Tom Harris

SNCC, COFO, 1964, Arkansas, Mississippi
Edgemont Highlands
214 Calico Trail
Durango, CO 81301
Phone: (970) 385-4462

I worked in the COFO office at 1017 Lynch St. in Jackson during the Freedom Summer; spent a few weeks that fall working in the Pine Bluff, Ark., SNCC office; and then worked with Movement attorney Bill Higgs in Washington, D.C., a short time before returning to college at Berkeley in 1965.

In Jackson I worked mostly as organizer of a Young Democrats group of black youth from around the state that was intended to be an alternative to the all-white, entrenched Young Democrats organization in Mississippi. I still remember those wonderful, bright, energetic kids (Thelma Eubanks, for one, and Roy ?) and wish I'd kept in touch with them over the years. We traveled to the Democratic Convention in Atlantic City that summer and, mirroring what the MFDP did, challenged the validity of the entrenched Young Democrats delegates from Mississippi.

I also recall working the night shift in the COFO office, answering the phone (which would sometimes ring with news of a bombing or beating) and keeping a log of significant information (I hope those diaries are archived somewhere).

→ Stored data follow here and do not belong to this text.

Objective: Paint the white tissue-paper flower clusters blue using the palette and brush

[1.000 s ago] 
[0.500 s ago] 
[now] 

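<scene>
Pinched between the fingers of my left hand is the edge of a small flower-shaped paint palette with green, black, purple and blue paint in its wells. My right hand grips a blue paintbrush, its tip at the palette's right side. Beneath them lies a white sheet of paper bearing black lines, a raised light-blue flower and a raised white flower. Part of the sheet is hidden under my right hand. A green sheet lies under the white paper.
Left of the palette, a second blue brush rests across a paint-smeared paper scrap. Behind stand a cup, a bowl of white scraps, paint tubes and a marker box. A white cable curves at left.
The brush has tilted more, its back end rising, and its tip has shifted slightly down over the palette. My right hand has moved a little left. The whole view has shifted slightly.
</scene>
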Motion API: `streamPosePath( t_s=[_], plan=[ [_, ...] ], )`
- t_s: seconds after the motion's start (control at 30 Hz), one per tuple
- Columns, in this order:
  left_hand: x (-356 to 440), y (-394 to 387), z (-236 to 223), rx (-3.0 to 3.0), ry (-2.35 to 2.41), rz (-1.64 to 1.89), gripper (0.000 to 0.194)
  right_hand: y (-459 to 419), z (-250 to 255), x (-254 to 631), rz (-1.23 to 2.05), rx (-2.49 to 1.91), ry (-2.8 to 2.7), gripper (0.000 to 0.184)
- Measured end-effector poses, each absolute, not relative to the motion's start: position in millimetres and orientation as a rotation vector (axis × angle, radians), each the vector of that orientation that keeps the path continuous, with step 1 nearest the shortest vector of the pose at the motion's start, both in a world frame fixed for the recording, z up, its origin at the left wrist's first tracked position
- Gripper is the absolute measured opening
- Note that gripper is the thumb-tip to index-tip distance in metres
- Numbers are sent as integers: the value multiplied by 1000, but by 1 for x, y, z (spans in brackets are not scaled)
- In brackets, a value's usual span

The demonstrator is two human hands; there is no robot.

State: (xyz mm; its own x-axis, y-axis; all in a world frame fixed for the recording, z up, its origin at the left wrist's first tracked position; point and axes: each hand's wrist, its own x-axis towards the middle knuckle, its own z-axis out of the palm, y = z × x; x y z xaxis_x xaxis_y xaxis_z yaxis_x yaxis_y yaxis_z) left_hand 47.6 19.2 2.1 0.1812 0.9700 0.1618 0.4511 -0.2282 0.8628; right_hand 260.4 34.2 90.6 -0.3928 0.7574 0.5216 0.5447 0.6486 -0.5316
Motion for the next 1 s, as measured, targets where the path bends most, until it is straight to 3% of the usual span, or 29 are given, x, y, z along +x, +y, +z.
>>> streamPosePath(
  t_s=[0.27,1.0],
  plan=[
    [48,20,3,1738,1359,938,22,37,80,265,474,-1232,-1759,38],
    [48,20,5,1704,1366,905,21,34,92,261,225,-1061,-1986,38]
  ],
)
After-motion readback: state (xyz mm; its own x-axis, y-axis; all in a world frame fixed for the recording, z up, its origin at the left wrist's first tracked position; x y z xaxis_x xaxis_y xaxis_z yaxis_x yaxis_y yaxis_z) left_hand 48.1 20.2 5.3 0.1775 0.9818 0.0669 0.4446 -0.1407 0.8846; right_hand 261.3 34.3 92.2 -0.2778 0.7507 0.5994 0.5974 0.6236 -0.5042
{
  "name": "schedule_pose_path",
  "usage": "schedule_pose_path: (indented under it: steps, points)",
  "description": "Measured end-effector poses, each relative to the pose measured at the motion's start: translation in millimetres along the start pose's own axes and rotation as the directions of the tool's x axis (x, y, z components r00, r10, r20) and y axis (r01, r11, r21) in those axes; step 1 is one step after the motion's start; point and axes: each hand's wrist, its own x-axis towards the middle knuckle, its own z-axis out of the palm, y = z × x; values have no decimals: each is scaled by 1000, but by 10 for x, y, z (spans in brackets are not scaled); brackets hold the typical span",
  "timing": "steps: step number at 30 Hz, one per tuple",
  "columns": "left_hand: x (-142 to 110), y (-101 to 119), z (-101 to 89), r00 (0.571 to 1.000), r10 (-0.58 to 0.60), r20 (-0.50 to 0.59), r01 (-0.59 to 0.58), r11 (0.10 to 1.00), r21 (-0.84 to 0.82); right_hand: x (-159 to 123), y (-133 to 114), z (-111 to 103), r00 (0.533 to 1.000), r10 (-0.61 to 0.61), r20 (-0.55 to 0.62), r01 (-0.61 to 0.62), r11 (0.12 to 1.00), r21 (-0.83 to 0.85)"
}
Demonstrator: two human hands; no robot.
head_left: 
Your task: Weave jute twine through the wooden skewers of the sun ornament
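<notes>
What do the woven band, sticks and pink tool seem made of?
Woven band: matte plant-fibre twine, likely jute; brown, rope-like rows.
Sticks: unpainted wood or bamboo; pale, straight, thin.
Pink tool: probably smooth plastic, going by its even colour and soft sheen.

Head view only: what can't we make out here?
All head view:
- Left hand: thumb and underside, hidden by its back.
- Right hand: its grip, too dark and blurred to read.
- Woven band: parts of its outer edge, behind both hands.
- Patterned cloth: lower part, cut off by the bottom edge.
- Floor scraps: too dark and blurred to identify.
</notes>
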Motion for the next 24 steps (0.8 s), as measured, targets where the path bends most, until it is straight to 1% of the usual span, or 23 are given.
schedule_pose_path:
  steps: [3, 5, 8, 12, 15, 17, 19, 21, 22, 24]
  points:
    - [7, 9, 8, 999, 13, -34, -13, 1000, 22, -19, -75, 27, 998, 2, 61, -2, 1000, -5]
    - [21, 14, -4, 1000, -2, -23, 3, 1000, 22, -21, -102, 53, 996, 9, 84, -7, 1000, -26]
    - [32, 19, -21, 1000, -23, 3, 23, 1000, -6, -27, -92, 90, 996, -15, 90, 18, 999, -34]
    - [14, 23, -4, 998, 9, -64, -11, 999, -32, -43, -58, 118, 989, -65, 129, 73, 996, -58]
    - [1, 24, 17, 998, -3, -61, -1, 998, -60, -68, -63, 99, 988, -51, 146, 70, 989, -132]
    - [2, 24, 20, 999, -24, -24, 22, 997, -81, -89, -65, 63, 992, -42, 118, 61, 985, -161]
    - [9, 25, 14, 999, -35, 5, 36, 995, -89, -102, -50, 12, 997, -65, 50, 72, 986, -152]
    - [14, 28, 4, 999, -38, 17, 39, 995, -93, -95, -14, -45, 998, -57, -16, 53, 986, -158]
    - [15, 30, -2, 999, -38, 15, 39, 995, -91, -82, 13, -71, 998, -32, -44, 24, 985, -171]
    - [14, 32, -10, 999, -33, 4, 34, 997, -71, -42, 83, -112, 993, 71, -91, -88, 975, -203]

I lived in a barely furnished house nearby, occupied by COFO workers. I remember many meals at the Chicken Shack, a few downtown in a fancier place, and fresh donuts from the bakery next door. My supervisor was Jesse Morris, whom I found intimidatingly solemn but fair, and an anchor of dependability in a very busy office. I wonder where he is today, and I hope he's content.

I also worked a little with Mary King and once with Julian Bond, dealing with the news media. Other people I remember are Michael Thelwell, Casey Hayden, Barney Frank, Connie McDougald, Dodie Datz, Richard Beymer, Fannie Lou Hamer, and, of course, Bob Moses.

I dropped out of Berkeley for a semester to keep working in the South. When things slowed down at the COFO office, I went to Pine Bluff, Ark., and worked/lived with Bill Hansen and Jim Jones. I remember driving past the cotton fields of the Delta country more vividly, I admit, than what I accomplished there, but Bill and Jim were good people.

It was an important chapter of my life, a proud moment and a precious memory.